Let K>0 and a>0. The function f is said to satisfy the Lipschitz condition if
|f(x)-f(y)|<= K |x-y|a ..

I am given a problem where I must prove that f is differentiability if a>1.

I know I need to show that limx->c(f(x)-f(c))/ (x-c) exists. I am having quite a hard time. Any hints?

2. Feb 21, 2009

### Unknot

I hope I remember my analysis, but that's usually called Hölder condition. Lipschitz we generally reserve for case when a=1. if a>1, the function is not just differentiable, but constant.

Proving that might be easier.

3. Feb 22, 2009

### HallsofIvy

Staff Emeritus
I have often seen "Lipschitz of order a" for that. I notice that Planet Math gives both:
http://planetmath.org/encyclopedia/HolderContinuous.html [Broken]

MathewSmith2, look at
$$\lim_{x\rightarrow y}\frac{|f(x)- f(y)|}{|x-y|}= \lim_{x\rightarrow y}\frac{K|x-y|^a}{|x-y|}$$

How is that related to the derivative and what happens on the right when a> 1?

Yes, it is true that such a function is constant, but I think proving that involves proving the derivative is 0 which requires first proving that the derivative exists.

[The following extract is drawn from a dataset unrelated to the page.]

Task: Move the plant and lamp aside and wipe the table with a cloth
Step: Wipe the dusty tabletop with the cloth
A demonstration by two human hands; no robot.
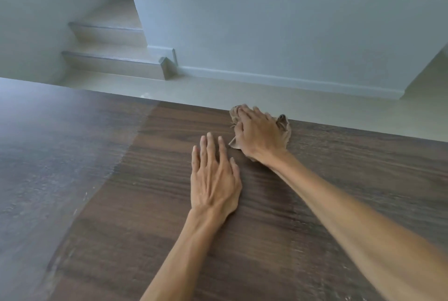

Last edited by a moderator: May 4, 2017
4. Apr 30, 2011

### AxiomOfChoice

I'm interested in this, too. The definition of locally Lipschitz is something like this: $f$ is locally Lipschitz at $x_0$ if there exists $M > 0$ and $\epsilon > 0$ such that

$$|f(x) - f(x_0)| \leq M|x-y| \quad \text{whenever} \quad |x-x_0| < \epsilon.$$

Doesn't differentiability at $x_0$ imply this? I mean, if $f$ isn't locally Lipschitz at $x_0$, it's not differentiable there, right?